In sublingual immunotherapy, food extracts are placed under the tongue—where there are few effector cells [39]. Allergen extracts given sublingually are not systemically absorbed. Rather, they are taken up by dendritic cells in the mucosa and presented to T cells in the draining lymph nodes. The sublingual approach has been attempted for peanut [40,41,42, 43•], hazelnut [44, 45], cow’s milk [46, 47], and kiwi [48, 49] allergies. One of the favorable aspects to sublingual immunotherapy is that it appears to be safer than oral administration with only one reported reaction that required treatment with epinephrine [40, 42,43,44,45, 48]. The more common issue is allergic symptoms isolated to the oropharynx, occurring in 33 to 40% of doses. Unfortunately, the lower dose of sublingual therapy has been associated with reduced effectiveness in the amount of food challenge doses tolerated compared to oral immunotherapy [41, 45]. Overall, the approach for sublingual immunotherapy is to begin with a very low dose of allergen and advance the dose every week or two until the maintenance dose is achieved over several months [40,41,42, 46].
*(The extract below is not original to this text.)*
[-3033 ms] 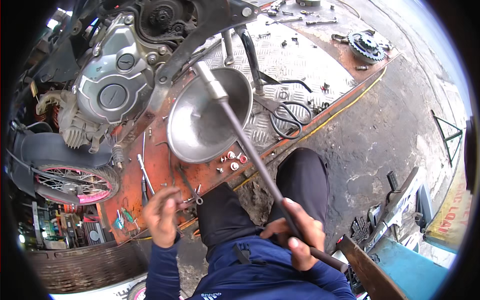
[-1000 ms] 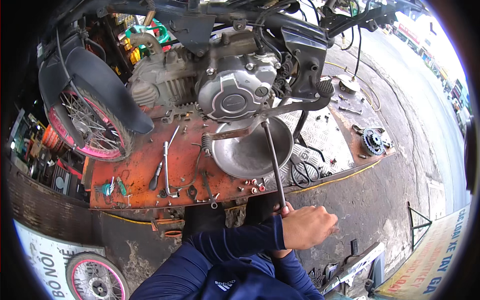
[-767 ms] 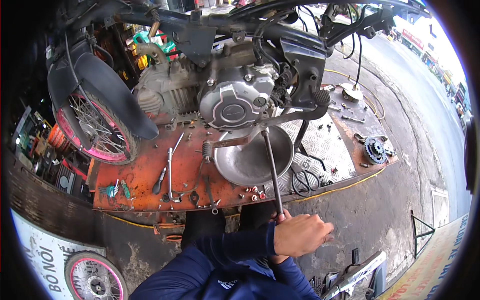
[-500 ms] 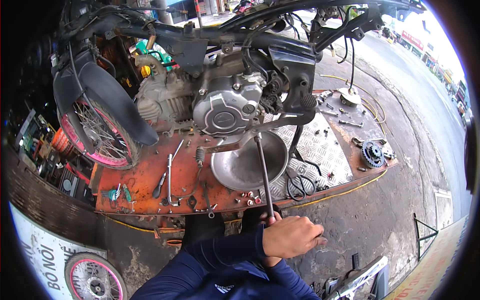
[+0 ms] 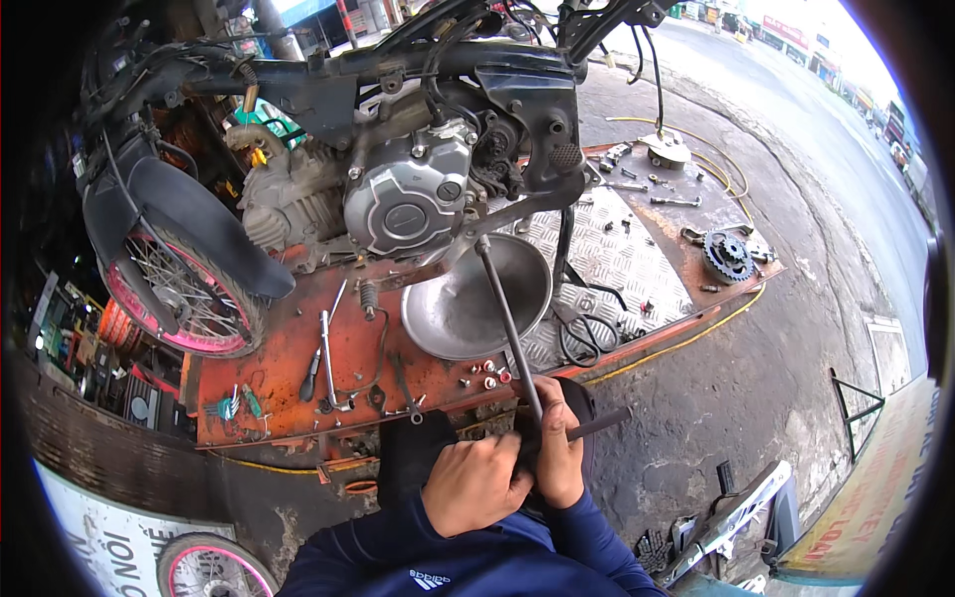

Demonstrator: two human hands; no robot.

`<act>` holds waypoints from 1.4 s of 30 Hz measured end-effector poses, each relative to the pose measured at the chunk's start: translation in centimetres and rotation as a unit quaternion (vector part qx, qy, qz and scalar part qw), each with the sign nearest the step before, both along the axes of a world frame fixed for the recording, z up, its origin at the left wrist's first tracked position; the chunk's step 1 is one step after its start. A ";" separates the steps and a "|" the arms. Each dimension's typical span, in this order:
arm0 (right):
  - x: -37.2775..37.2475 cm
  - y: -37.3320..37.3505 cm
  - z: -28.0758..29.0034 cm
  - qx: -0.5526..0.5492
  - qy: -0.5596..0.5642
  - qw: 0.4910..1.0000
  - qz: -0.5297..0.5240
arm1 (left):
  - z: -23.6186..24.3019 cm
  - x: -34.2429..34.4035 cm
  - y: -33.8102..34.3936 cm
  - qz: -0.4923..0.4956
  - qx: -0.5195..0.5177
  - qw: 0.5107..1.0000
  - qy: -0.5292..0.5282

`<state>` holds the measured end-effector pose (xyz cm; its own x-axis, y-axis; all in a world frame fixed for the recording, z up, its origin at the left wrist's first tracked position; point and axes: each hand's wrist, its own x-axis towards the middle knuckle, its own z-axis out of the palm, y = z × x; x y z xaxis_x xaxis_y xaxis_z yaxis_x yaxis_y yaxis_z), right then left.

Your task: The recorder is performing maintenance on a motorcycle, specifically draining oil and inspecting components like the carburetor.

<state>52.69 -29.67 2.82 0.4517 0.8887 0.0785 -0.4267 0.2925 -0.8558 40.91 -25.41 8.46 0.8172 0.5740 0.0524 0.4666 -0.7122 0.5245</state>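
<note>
My right hand (image 5: 559, 456) is closed around the top of a T-handle wrench (image 5: 509, 320), thumb along its shaft. One end of its crossbar sticks out to the right of that hand. The shaft slants up and away to the underside of a motorcycle engine (image 5: 406, 199), beside the kick lever. Close on the left is my left hand (image 5: 470, 486), its fingers curled and slightly blurred. Whether they hold the crossbar's other end is hidden. A metal basin (image 5: 438, 316) stands below the engine, behind the shaft.
On the orange work stand (image 5: 279, 373) lie an L-shaped wrench (image 5: 330, 363), a screwdriver (image 5: 309, 376) and several bolts. A black sprocket (image 5: 728, 257) rests at the right end. The front wheel (image 5: 189, 289) is at the left; a loose pink-rimmed wheel (image 5: 214, 569) is low left.
My left hand has swung from across the right hand back to its left side, uncovering the right hand and the crossbar. The whole view has shifted, with the motorcycle now further left.
</note>
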 end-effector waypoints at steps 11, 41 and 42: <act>1.3 0.5 1.6 0.056 0.334 0.932 -0.133 | -0.5 1.3 1.1 -0.019 -0.023 0.999 0.023; 9.3 -5.8 -9.4 0.268 0.480 0.742 -0.382 | -0.6 1.4 1.5 -0.055 -0.030 0.991 -0.118; 7.6 -2.9 -7.3 0.318 0.425 0.829 -0.177 | -0.7 1.9 1.4 -0.072 -0.042 0.987 -0.134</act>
<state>60.32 -32.62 -4.44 0.8078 0.5895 -0.0006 -0.5873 0.8049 0.0848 42.76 -23.98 7.80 0.8536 0.4647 0.2353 0.1997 -0.7092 0.6762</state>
The epicutaneous delivery of protein for immunotherapy is under investigation in patients with cow’s milk and peanut allergies [50,51,52,53, 54••]. The epicutaneous delivery system solubilizes the allergen by perspiration and disseminates it into the thickness of the stratum corneum [55]. Epicutaneous delivery is non-invasive and may pose a lower risk for systemic reactions than other food allergen delivery approaches under study. Preliminary reports suggest that the epicutaneous antigen delivery for food allergy immunotherapy can lead to desensitization and appears to be more effective in children 6 to 11 years old than in older children and adults [53, 54••]. One important difference between the epicutaneous protocol and oral or sublingual approaches is that there is no dose escalation phase: the initial dose is the maintenance dose. Doses are also lower than those used for other investigational therapies and, thus far, none of the trials reported serious adverse events [50,51,52,53]. The most frequent adverse events were localized erythema, eczema, pruritus, and/or urticaria at the site of application. Adherence was high, and dropout for adverse events was generally low.
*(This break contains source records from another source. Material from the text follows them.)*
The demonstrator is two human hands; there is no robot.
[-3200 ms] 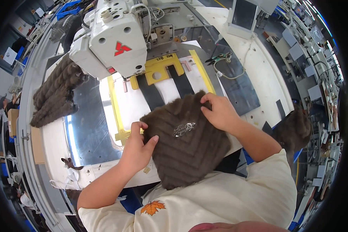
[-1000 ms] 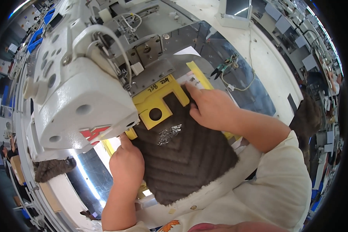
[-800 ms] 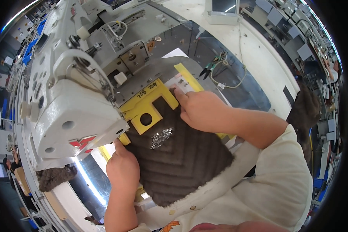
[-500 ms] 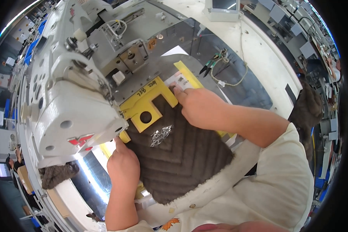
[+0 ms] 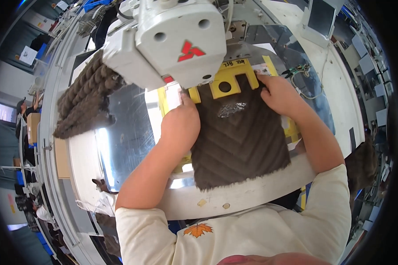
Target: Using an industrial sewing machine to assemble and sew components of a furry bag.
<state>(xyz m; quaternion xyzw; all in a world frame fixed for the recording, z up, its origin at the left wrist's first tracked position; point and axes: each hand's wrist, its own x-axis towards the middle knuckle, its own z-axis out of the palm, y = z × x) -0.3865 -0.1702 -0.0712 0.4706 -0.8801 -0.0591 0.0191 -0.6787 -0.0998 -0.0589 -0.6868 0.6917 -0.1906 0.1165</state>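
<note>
Resting your left hand (image 5: 180, 126) by the brown fur panel's (image 5: 241, 148) upper left and your right hand (image 5: 284, 95) at its upper right, you've got its top under the yellow plate (image 5: 229, 73), near the white machine head (image 5: 181, 39). Can't tell if either hand's pinching fur or just touching, tbh.

The dark brown, chevron-ridged panel (image 5: 241, 145) looked furry and matt; the blocky white machine head (image 5: 172, 57) was smooth and glossy, the flat grey plate (image 5: 130, 128) shiny, metallic and scratched.
</note>
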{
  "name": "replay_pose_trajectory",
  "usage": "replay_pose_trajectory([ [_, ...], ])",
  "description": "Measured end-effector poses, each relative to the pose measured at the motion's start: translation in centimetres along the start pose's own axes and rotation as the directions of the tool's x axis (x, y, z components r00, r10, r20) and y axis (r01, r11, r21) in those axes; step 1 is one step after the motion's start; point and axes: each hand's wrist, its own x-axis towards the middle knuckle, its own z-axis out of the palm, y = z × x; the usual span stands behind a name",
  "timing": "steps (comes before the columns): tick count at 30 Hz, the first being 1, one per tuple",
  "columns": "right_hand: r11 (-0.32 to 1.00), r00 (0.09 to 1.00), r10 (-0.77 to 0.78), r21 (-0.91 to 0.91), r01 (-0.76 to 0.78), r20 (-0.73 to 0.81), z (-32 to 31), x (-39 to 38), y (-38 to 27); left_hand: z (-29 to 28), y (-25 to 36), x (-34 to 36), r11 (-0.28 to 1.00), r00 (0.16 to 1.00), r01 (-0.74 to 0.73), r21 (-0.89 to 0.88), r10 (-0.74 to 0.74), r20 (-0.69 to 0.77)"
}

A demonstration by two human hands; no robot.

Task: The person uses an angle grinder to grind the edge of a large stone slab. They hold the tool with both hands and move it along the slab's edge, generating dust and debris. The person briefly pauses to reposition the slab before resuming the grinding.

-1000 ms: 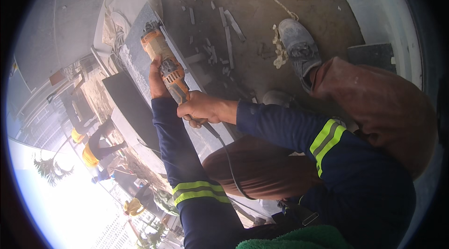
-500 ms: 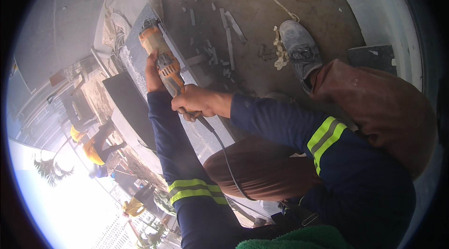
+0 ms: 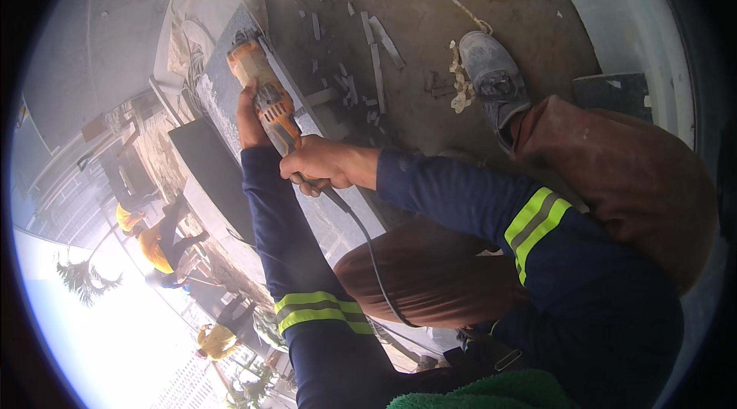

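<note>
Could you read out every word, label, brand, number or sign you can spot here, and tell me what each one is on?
None can be read.
Orange angle grinder, held in the left hand and right hand: no legible lettering.
Navy sleeves: reflective bands, no readable words.
Workers in yellow tops in the background: too small and blurred to tell.

From where I stood, I could read no lettering, number or sign, near or far, not even on the orange power tool (image 3: 274, 107).
</note>
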Motion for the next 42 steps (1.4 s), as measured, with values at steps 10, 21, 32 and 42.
replay_pose_trajectory([
  [10, 0.999, 1.0, -0.016, -0.028, 0.016, -0.018, 0.2, -1.6, 2.2, -0.4, -1.6, -1.7, 1.0, 1.0, -0.023, -0.005, 0.023, 0.01],
  [21, 0.999, 1.0, -0.011, -0.039, 0.01, -0.012, 0.2, -2.8, 3.2, -0.6, -3.0, -2.8, 0.998, 0.999, -0.03, -0.064, 0.029, -0.013],
  [32, 0.999, 1.0, 0.006, -0.038, -0.007, -0.021, 0.2, -3.5, 4.3, -0.3, -3.7, -4.0, 0.996, 0.998, -0.028, -0.082, 0.023, -0.06],
  [42, 1.0, 1.0, 0.01, -0.029, -0.01, -0.004, 0.9, -4.4, 5.4, -0.7, -4.1, -5.4, 0.996, 0.999, -0.035, -0.076, 0.036, 0.015],
])
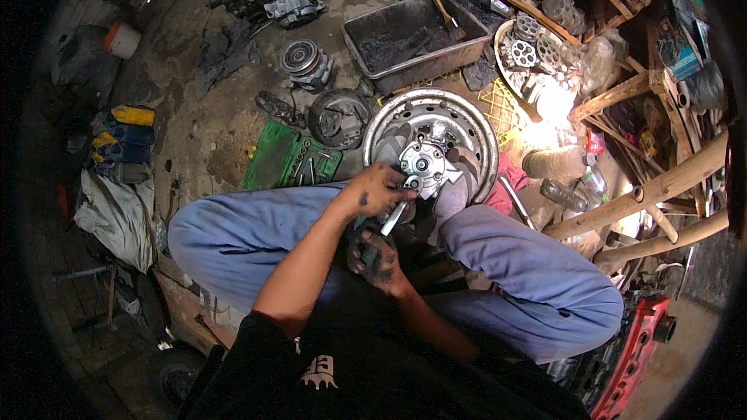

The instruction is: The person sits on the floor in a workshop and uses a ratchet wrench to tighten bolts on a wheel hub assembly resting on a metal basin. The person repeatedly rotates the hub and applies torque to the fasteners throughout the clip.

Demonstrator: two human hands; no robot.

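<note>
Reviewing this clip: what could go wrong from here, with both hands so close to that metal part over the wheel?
The silver metal part might shift or drop: the left hand touches its lower-left edge, and the wheel is dished, not flat.

The silver bar between left and right hand could slip and knock either one.

The open green case lies beside the left leg; moving that leg might tip it.

You get harsh glare at right, washing out detail just beyond the large bottle, while your left side lies dim and your shirt sinks nearly black. The metal part looks fairly sharp; the fisheye's round edge fades to black.
</note>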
Subcutaneous immunotherapy is under investigation in various forms, including chemically modified food extracts, peptide immunotherapy, intradermal/intramuscular immunotherapy with lysosome-associated membrane protein-DNA vaccine, and intradermal synthetic immunostimulatory oligodeoxynucleotides containing unmethylated CpG. Alternatively, a non-specific approach to target IgE using the monoclonal anti-IgE, omalizumab, may be effective for allergy to any food and has already been shown to decrease the rate of adverse events during oral immunotherapy. Overall, these varied approaches provide hope that a much-needed treatment for food allergy is on the horizon.

Conclusion

Food allergy affects children, adolescents, and adults—each with unique foods and distinct natural history. Despite these differences, management of food allergy at any age consists of strict avoidance of the food allergen and treatment of accidental exposures with medications. Novel therapeutic approaches to food allergy may offer a reduction in the risk of allergic reactions with an ultimate goal of allowing avoided food to be fully reintroduced into the diet.